Aspartimide formation in the joining peptide sequence of porcine and mouse pro-opiomelanocortin.

Abstract

The joining peptide (JP) portion of pro-opiomelanocortin extracted from mouse pituitary glands has previously been shown to exist in one major and several distinct minor forms (Bennett, H. P. J. (1986) Peptides 7, 614-622). We now confirm the heterogeneous nature of JP extracted from mouse neurointermediate pituitary glands and show that similar forms of JP are also to be found in extracts of porcine pituitary glands. Three forms of porcine JP (pJP-A, pJP-B, and pJP-C) were purified from whole porcine pituitary glands using reversed-phase high performance liquid chromatography methods. The three structural variants constitute approximately 10, 75, and 15%, respectively, of the total JP observed. Mass spectrometric analysis revealed that pJP-C was 18 mass units smaller than pJP-B, which is consistent with the formation of a succinimide structure at the aspartyl 16-glycine 17 peptide bond.
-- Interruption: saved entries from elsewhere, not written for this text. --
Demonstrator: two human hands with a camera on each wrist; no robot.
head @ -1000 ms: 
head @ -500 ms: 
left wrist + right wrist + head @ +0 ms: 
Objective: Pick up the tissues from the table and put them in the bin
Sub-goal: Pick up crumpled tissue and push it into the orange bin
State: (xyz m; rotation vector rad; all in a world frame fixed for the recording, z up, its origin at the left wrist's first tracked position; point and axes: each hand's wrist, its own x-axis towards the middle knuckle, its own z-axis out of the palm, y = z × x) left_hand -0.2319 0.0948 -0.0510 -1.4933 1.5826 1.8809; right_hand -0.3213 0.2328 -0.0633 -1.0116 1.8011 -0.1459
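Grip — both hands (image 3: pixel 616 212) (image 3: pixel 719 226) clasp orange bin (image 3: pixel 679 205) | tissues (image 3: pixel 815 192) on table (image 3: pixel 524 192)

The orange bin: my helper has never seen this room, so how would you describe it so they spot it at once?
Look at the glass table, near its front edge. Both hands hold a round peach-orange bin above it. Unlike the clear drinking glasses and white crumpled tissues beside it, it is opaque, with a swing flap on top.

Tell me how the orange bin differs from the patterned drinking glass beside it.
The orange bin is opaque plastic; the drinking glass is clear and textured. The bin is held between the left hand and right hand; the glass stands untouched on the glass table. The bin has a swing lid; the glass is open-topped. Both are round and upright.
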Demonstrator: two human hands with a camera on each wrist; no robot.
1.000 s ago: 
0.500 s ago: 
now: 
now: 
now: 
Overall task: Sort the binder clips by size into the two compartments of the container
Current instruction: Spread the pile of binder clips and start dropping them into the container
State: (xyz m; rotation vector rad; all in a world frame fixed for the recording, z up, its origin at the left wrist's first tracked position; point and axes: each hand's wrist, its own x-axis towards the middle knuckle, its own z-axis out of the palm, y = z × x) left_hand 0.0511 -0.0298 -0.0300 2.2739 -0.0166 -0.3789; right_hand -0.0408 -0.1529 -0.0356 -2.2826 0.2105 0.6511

Such symmetrical imide structures are known to hydrolyze at physiological pH to yield a mixture of the original alpha-aspartyl peptides and isomerized isoaspartyl peptides. We were able to show that pJP-A was the isomerized isoaspartyl form by demonstrating that pJP-A but not pJP-B was a substrate for the protein carboxyl methyltransferase enzyme (L-isoaspartyl/D-aspartyl protein methyltransferase; EC 2.1.1.77) purified from bovine erythrocytes. This cytosolic enzyme is known to preferentially methylate L-isoaspartyl residues within model substrates. Control experiments in which JP was incubated in the acidic medium used to extract the pituitary tissue showed that the isoforms of pJP are not artifacts of peptide purification. Furthermore, we have isolated the isoforms of pJP at levels which are 100 times greater than would be expected for a spontaneous reaction. We conclude that the formation of the aspartimide form of JP appears to be a facilitated process, possibly occurring as a result of conformation constraints dictated by the structure of pro-opiomelanocortin, or an as yet uncharacterized post-translational event.